Every line containing the word "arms" is to be copied from the data below.

(Data shown Opens)

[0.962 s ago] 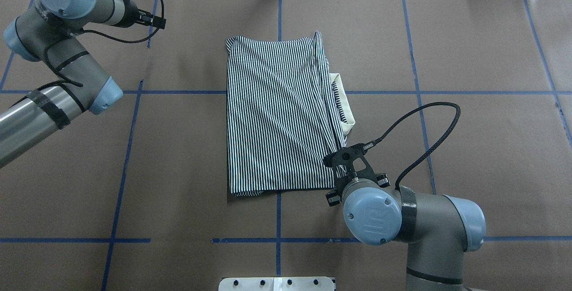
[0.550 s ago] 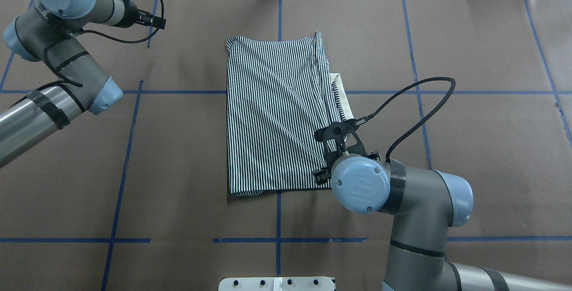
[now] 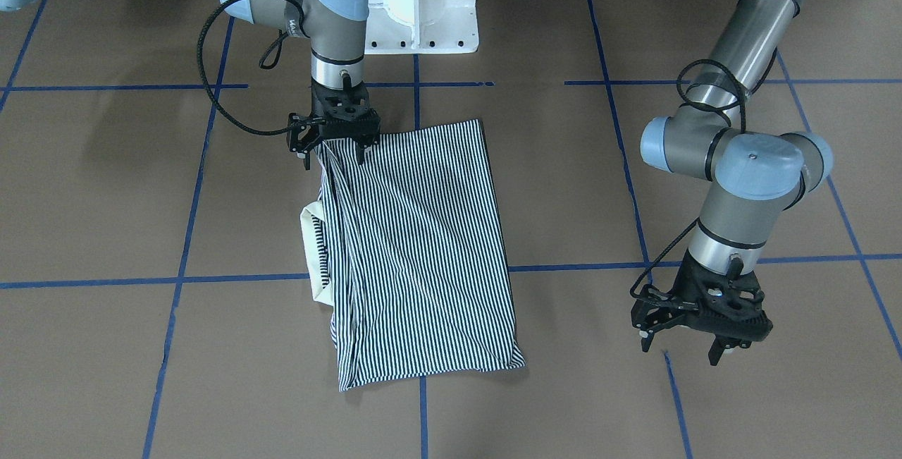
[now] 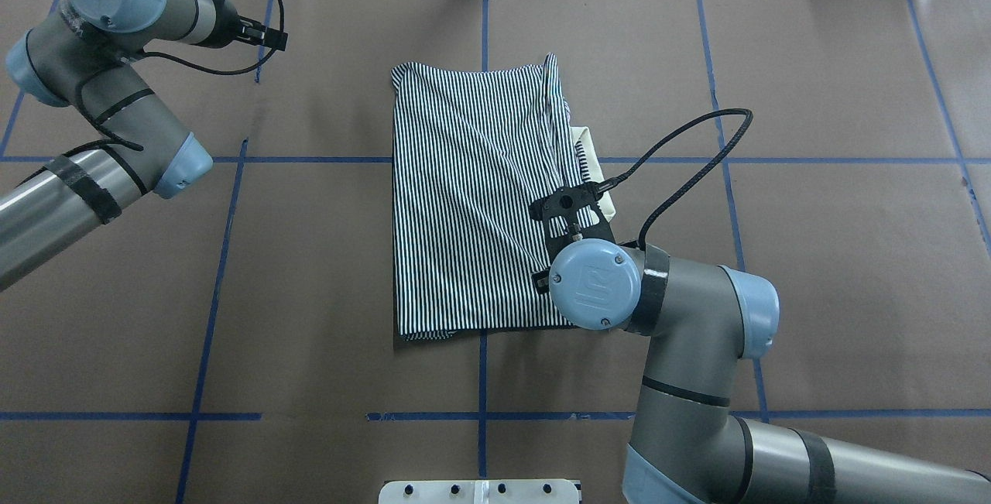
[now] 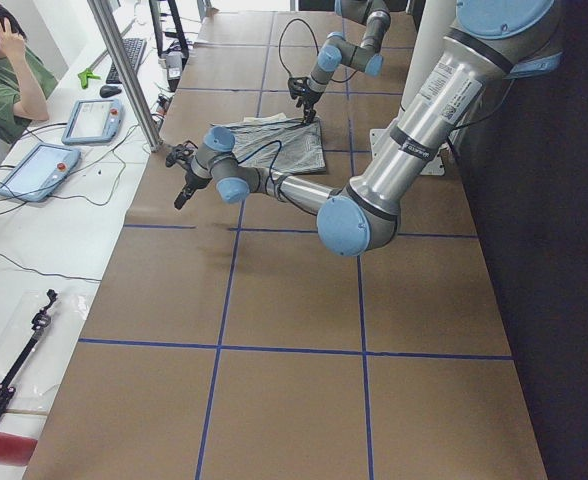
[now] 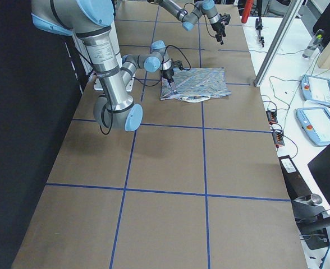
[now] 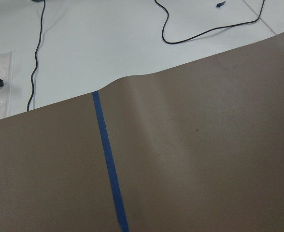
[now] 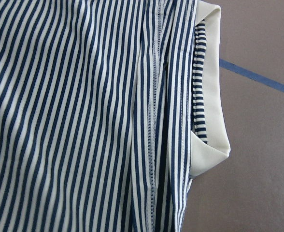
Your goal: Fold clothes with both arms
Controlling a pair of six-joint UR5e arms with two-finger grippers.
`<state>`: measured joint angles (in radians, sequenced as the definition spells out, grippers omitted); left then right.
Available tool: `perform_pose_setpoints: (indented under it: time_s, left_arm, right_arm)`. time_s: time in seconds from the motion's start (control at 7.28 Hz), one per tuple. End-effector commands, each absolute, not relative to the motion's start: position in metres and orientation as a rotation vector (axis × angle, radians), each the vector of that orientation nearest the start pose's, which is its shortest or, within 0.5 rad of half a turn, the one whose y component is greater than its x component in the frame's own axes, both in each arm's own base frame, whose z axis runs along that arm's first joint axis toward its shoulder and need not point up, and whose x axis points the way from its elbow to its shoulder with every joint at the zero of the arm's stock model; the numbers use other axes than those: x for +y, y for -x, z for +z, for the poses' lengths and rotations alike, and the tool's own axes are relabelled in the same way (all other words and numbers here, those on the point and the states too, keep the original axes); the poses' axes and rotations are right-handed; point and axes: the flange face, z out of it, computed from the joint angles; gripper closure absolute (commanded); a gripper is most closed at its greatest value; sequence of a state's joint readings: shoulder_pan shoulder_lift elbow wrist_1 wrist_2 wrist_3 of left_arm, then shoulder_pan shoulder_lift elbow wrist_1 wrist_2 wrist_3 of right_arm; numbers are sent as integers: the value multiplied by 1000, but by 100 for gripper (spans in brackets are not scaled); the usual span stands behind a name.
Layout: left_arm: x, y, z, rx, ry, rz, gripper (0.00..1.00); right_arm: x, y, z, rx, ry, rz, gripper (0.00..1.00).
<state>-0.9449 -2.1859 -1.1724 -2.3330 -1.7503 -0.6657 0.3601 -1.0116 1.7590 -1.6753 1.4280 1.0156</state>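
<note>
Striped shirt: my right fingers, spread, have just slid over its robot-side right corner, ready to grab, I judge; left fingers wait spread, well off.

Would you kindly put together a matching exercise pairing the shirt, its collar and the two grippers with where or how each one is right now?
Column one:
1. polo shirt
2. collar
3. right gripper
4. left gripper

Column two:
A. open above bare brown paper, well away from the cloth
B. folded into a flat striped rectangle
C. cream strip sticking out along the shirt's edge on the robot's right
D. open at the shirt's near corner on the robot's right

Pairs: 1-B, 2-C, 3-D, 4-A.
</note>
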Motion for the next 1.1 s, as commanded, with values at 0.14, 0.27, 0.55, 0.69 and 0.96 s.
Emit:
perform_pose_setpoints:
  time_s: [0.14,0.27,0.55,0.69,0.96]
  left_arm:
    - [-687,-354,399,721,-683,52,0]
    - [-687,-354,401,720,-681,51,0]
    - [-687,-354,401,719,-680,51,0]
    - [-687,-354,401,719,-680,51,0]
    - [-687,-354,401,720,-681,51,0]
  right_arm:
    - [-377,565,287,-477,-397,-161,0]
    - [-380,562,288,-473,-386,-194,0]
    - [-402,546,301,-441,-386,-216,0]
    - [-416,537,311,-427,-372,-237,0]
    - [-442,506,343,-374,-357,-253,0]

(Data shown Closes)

■ Exercise result
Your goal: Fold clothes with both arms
Controlling a pair of six-joint UR5e arms with two-finger grippers.

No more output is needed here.